- State: Victoria
- Created: 1889
- Abolished: 1904
- Namesake: Towns of Donald & Swan Hill
- Demographic: Rural
- Coordinates: 36°50′S 143°15′E﻿ / ﻿36.833°S 143.250°E

= Electoral district of Donald and Swan Hill =

Former state electoral district of Victoria, Australia

The Electoral district of Donald and Swan Hill was an electoral district of the Victorian Legislative Assembly. It was created by the Electoral Act Amendment Act 1888, taking effect at the 1889 elections.
It was abolished by the Victorian Electoral Districts Boundaries Act 1903.
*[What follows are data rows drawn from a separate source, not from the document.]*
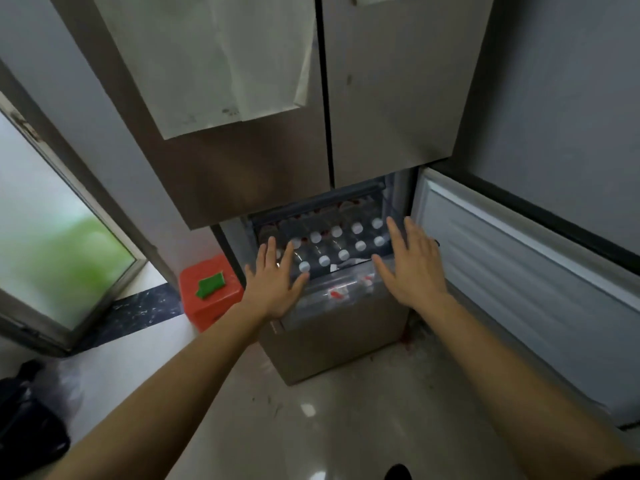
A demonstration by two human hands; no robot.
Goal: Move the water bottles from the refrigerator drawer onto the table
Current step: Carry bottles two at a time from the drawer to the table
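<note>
The refrigerator drawer (332, 341) is pulled out at the bottom of the fridge. It holds several clear water bottles (343, 254) with white caps, standing upright in rows. More bottles with red-and-white labels (341, 291) lie under clear wrap at the drawer's front. My left hand (275, 284) hovers over the drawer's left front corner, fingers spread, holding nothing. Over the right side of the drawer, my right hand (414, 263) is likewise spread flat and empty. No table is in view.
The lower right fridge door (526, 271) stands swung open to the right. An orange stool (209, 292) with a green item (209, 285) on it stands left of the drawer. A glass door (52, 237) is at the left, a dark bag (27, 420) on the floor.
</note>
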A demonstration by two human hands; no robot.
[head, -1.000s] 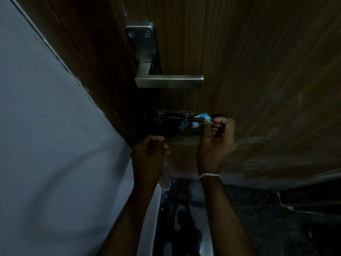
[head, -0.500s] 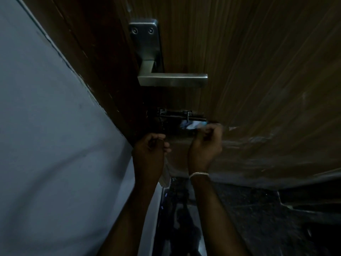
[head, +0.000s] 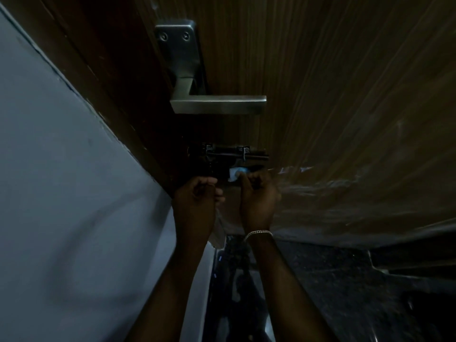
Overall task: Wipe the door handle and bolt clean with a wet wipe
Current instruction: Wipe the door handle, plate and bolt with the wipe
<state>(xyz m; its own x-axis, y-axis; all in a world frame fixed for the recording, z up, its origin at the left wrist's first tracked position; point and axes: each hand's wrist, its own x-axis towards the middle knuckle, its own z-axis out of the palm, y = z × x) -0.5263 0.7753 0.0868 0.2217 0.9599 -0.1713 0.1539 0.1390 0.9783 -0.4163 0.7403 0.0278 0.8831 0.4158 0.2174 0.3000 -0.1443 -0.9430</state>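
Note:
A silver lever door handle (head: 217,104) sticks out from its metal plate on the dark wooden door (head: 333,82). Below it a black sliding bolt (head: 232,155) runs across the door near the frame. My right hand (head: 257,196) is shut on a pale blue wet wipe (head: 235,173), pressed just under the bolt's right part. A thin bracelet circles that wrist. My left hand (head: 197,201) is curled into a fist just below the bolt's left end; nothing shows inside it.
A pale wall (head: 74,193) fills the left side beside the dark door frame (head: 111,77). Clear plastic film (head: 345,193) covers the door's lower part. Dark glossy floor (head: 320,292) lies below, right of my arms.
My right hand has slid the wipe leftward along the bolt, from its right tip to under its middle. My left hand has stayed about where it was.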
At its creation, it was defined as: "Commencing on the western boundary of the colony at the north-west angle of the county of Lowan; thence easterly by the north boundaries of the counties of Lowan and Borung to the three-chain road on the west of allotment 6, parish of Narraport; south, east, and southerly by that road to the east boundary of the parish; by the east boundaries of the parishes of Narraport and Corack, and west by the south boundary of the parish of Corack to Lake Buloke; southerly by the eastern shore of the lake and the Avon River to the north boundary of the parish of Rich Avon East; by the north boundaries of the parishes of Rich Avon East and Swanwater to the west boundary of the parish of Coonooer West; north by that boundary to a road on the south of allotments 44, 45, and 26; easterly by that road to the south-east angle of allotment 26; north to the road on the south of allotment 61; easterly by that road running north of allotments 69 and 70, all in the parish of Coonooer West, and a line to the Avoca River; down that river to the south-west angle of the parish of Quambatook; easterly by the southern boundaries of the parishes of Quambatook and Gredgwin to the southwest angle of the parish of Leaghur; by the west and north boundaries of that parish to the Loddon River; down the Loddon River and the Murray River to the north-west angle of the colony; and south by the west boundary of the colony to the commencing point."

==Members of Donald and Swan Hill==

| Member |  | Party | Term |
|---|---|---|---|
|  | Sir John William Taverner | Unaligned | Apr 1889 – Feb 1906 |
|  | James Meldrum | Ministerialist | Mar 1904 – May 1904 |

 Taverner resigned his seat to take up the position of Agent-General. Meldrum won the March 1904 by-election.